With A Brooklyn Accent: The "Best and the Brightest" Who Have Brought us "School Reform"

With A Brooklyn Accent: The "Best and the Brightest" Who Have Brought us "School Reform":

The "Best and the Brightest" Who Have Brought us "School Reform"



 In the 1960's journalist David Halberstam wrote a devastating book, entitled "The Best and the Brightest," about the intellectuals and policy makers who developed the strategic rationale for the Vietnam War. Someone could do the same today for the architects of Common Core and Test Based School Reform. So many of the key figures in this initiative- Wendy Kopp of Teach for America, Michelle Rhee, David Coleman of Common Core, Bill Gates, Barack Obama, Arne Duncan- attended Ivy League schools. All of them seem to have a couple of things in common- a contempt for the large majority of teachers who attended public universities and received their teacher training in those institutions; and a belief that all policy initiatives to must be heavily "data based."

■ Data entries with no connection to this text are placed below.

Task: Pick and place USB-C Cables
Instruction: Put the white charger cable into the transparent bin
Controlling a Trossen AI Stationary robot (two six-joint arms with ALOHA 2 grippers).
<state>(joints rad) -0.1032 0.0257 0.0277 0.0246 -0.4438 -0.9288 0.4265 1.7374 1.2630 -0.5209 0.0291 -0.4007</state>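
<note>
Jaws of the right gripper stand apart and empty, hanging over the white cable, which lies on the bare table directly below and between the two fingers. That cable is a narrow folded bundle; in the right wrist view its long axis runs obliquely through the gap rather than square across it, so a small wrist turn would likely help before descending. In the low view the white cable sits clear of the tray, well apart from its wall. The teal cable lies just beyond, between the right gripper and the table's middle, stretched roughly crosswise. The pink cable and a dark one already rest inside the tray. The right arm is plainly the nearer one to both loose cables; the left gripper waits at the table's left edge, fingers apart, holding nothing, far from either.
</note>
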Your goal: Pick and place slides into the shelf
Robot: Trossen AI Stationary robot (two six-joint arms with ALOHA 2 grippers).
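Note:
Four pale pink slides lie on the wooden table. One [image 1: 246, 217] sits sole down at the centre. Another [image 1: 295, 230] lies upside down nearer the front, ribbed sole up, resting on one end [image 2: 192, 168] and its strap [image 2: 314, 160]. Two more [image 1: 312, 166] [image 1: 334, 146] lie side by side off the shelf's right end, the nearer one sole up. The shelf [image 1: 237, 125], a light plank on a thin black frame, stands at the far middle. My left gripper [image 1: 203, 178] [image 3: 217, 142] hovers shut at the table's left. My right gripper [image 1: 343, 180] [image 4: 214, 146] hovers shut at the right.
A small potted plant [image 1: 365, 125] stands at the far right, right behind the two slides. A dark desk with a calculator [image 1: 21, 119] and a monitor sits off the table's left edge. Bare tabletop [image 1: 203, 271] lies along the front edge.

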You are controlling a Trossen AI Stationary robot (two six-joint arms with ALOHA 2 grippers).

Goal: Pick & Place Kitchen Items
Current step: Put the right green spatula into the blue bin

The goals they set for themselves were ambitious- reducing gaps in educational achievement by race and class and improving the US position in global educational ranking. But they have been no more successful in achieving those goals than their Vietnam Era counterparts were in transforming South Vietnam into a successful independent nation.
And in both cases, the costs to the nation have been immense- a nation divided and a generation of young people traumatized by war in the first instance; a generation of teachers humiliated and a generation of students demoralized in the second.
The lesson: intellectual arrogance and elitism can extract a very high price.